Cry is a Ruby library that provides a nice object oriented way to create, transfer, and manipulate frozen parse trees. The idea behind the name is that you end up writing in parse tree format, in a syntax more verbose than CLOS… hence “Cry” =) In reality Cry would mainly be used in meta-programming though, and is designed to have a simple & consistent api.

Let’s say we have an instance of an “Account” class stored in the local variable “acnt”. It has a “withdraw” method that takes an “amount” parameter.

In Ruby you would normally call this method like so:

acnt.withdraw(50)

In Common Lisp’s CLOS you would do it like this:

(withdraw acnt 50)

Notice that because CLOS deals with objects, the second parameter is the instance of the class that the method will be called on. Cry copies this parameter order in its parse trees:

Cry::ParseTree.new(:withdraw, acnt, 50).evaluate

In Ruby classes are just instances of the “Class” class. Thus, the syntax for class methods remains the same:

Cry::ParseTree.new(:sqrt, Math, 16).evaluate # => 4.0

Another neat thing is that the parse tree instances are not evaluated until you call the evaluate method. This lets you pass them around, similar in concept to Procs (aka lambdas.)

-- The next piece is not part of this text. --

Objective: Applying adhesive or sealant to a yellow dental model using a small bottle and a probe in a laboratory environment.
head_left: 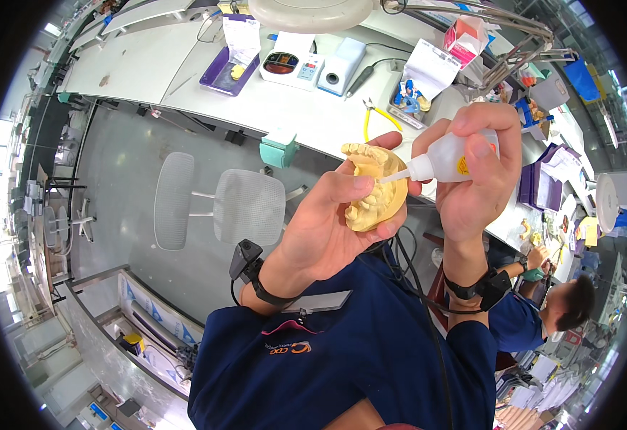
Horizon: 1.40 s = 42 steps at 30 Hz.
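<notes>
My left hand (324, 218) is closed around a yellow plaster dental model (371, 209), holding it up in front of my chest with its row of teeth showing. The left thumb presses on the inner side of the model. In my right hand (482, 172) is a small white squeeze bottle (446, 156), tipped on its side. Its thin nozzle points left and reaches the inside of the model near my left thumb. Whether the tip touches the plaster, or any liquid comes out, I cannot tell.
Beyond my hands is a white workbench (256, 111) with yellow-handled pliers (381, 120), a handpiece (360, 80), a control box (292, 69) and a purple tray (224, 75). A grey mesh chair (249, 208) stands at left. A co-worker (535, 315) sits at right.
</notes>
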Each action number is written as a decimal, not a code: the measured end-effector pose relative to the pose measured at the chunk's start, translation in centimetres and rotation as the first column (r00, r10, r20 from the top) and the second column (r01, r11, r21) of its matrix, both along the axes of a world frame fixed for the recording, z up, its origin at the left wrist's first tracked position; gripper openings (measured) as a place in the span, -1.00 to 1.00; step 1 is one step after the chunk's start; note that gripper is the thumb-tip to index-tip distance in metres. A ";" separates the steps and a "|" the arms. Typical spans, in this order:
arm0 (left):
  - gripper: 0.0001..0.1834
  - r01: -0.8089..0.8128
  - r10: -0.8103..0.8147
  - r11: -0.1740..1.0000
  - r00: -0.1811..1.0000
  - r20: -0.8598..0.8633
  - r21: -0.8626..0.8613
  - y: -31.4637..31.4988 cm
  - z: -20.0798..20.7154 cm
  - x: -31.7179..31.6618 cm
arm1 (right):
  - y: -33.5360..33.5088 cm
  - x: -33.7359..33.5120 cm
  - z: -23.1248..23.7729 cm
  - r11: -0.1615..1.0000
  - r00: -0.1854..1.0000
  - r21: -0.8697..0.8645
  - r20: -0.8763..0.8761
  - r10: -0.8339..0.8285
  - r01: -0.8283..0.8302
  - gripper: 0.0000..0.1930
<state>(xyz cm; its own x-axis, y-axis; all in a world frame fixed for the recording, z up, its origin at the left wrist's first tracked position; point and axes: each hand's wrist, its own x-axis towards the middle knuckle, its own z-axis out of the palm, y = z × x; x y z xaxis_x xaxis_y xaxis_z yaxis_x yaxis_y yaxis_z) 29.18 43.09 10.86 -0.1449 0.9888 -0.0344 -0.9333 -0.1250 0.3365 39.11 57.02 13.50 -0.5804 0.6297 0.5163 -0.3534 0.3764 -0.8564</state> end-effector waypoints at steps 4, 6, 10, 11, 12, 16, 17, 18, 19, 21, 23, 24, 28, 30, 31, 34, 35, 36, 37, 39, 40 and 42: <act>-0.22 0.002 -0.002 1.000 1.000 -0.003 -0.006 -0.1 0.0 0.0 | 0.0 0.1 0.0 1.000 1.000 0.005 0.023 -0.005 0.005 -0.74; -0.23 0.001 -0.001 1.000 1.000 -0.004 -0.004 0.0 0.0 0.0 | -0.2 -0.1 0.1 1.000 1.000 0.016 0.015 -0.026 0.026 -0.74; -0.23 0.001 -0.001 1.000 1.000 -0.012 -0.002 0.0 0.0 0.0 | 0.0 0.0 0.0 0.999 1.000 0.035 0.000 -0.005 0.005 -0.75; -0.23 0.001 -0.001 1.000 1.000 -0.012 -0.002 0.0 0.0 0.0 | 0.0 0.0 0.0 0.999 1.000 0.035 0.000 -0.005 0.005 -0.75; -0.23 0.002 -0.002 1.000 1.000 -0.008 -0.004 0.0 -0.1 0.0 | -0.1 0.0 0.1 1.000 1.000 0.009 -0.019 0.001 -0.001 -0.75; -0.24 0.003 -0.003 1.000 1.000 0.001 -0.002 0.0 -0.2 0.0 | -0.1 0.0 0.2 1.000 0.999 -0.015 -0.052 0.008 -0.009 -0.76; -0.24 0.004 -0.004 1.000 1.000 0.001 -0.002 0.0 -0.1 0.1 | -0.1 0.0 0.1 1.000 0.999 -0.014 -0.052 0.008 -0.009 -0.76; -0.24 0.004 -0.004 1.000 1.000 0.005 -0.003 -0.1 -0.1 0.1 | -0.1 0.1 0.1 1.000 0.999 -0.003 -0.049 0.006 -0.007 -0.76; -0.24 0.004 -0.004 1.000 1.000 0.009 -0.005 -0.1 -0.1 0.1 | -0.1 0.1 0.1 1.000 0.999 0.008 -0.047 0.005 -0.004 -0.76; -0.25 0.006 -0.006 1.000 1.000 0.007 -0.001 -0.1 -0.1 0.2 | -0.1 0.2 0.1 1.000 0.999 0.024 -0.036 0.006 -0.005 -0.76; -0.25 0.007 -0.007 1.000 1.000 0.006 0.004 -0.2 -0.2 0.2 | -0.2 0.3 0.1 0.999 1.000 0.040 -0.026 0.008 -0.007 -0.76; -0.25 0.011 -0.011 1.000 1.000 0.002 0.006 -0.2 -0.2 0.2 | -0.3 0.3 0.1 0.999 1.000 0.043 -0.021 0.006 -0.005 -0.76; -0.25 0.027 -0.027 1.000 1.000 0.010 0.011 -0.3 -0.3 0.3 | -0.6 0.4 0.2 0.999 1.000 0.047 -0.002 0.011 -0.011 -0.76; -0.26 0.035 -0.036 0.999 0.999 0.024 0.030 -0.4 -0.4 0.3 | -0.8 0.2 0.4 1.000 1.000 0.021 -0.026 0.003 -0.002 -0.75; -0.26 0.046 -0.047 0.998 0.998 0.038 0.047 -0.5 -0.5 0.2 | -0.9 0.1 0.5 1.000 0.999 -0.006 -0.049 -0.008 0.008 -0.75; -0.34 0.078 -0.101 0.986 0.983 0.154 0.148 -0.6 -1.0 0.1 | -1.1 0.1 0.5 1.000 0.997 0.000 -0.075 0.015 -0.015 -0.75; -0.34 0.076 -0.099 0.986 0.983 0.155 0.152 -0.6 -1.0 0.0 | -1.1 0.1 0.5 1.000 0.997 0.003 -0.073 0.017 -0.017 -0.75; -0.34 0.077 -0.100 0.985 0.983 0.153 0.151 -0.7 -0.9 0.0 | -1.1 0.2 0.5 0.999 0.998 0.032 -0.057 0.006 -0.004 -0.75; -0.35 0.078 -0.101 0.985 0.983 0.151 0.151 -0.8 -0.9 0.0 | -1.2 0.2 0.5 0.998 0.999 0.061 -0.042 -0.007 0.009 -0.75; -0.35 0.077 -0.098 0.987 0.984 0.151 0.139 -0.9 -0.8 0.0 | -1.4 0.1 0.7 0.997 0.999 0.072 -0.041 -0.004 0.007 -0.75; -0.36 0.077 -0.095 0.989 0.984 0.149 0.124 -1.0 -0.7 0.0 | -1.5 0.1 0.7 0.997 0.999 0.080 -0.042 -0.002 0.005 -0.75; -0.36 0.075 -0.093 0.990 0.985 0.147 0.123 -1.1 -0.7 0.0 | -1.7 0.1 0.8 0.996 0.999 0.087 -0.047 0.014 -0.010 -0.75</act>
<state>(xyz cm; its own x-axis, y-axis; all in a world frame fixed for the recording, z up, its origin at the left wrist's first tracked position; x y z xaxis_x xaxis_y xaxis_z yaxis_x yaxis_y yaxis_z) 29.19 41.96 10.20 -0.0635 0.9957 0.0670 -0.9812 -0.0745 0.1778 39.17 55.31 14.28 -0.5611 0.5745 0.5959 -0.3978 0.4442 -0.8028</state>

parse_tree = Cry::ParseTree.new(:+, Cry::ParseTree.new(:*, 2, 3), Cry::ParseTree.new(:/, 16, 2)) # => (:+, (:*, 2, 3), (:/, 16, 2))
parse_tree.evaluate # => 14

Notice that the object and any of the parameters can each be parse trees as well (and even those can continue recursively nesting parse trees with their respective objects and parameters.)

There are also convenient getter methods for our parse tree components:

parse_tree.node_method # => :+
parse_tree.node_object # => (:*, 2, 3)
parse_tree.node_arguments # => [(:/, 16, 2)]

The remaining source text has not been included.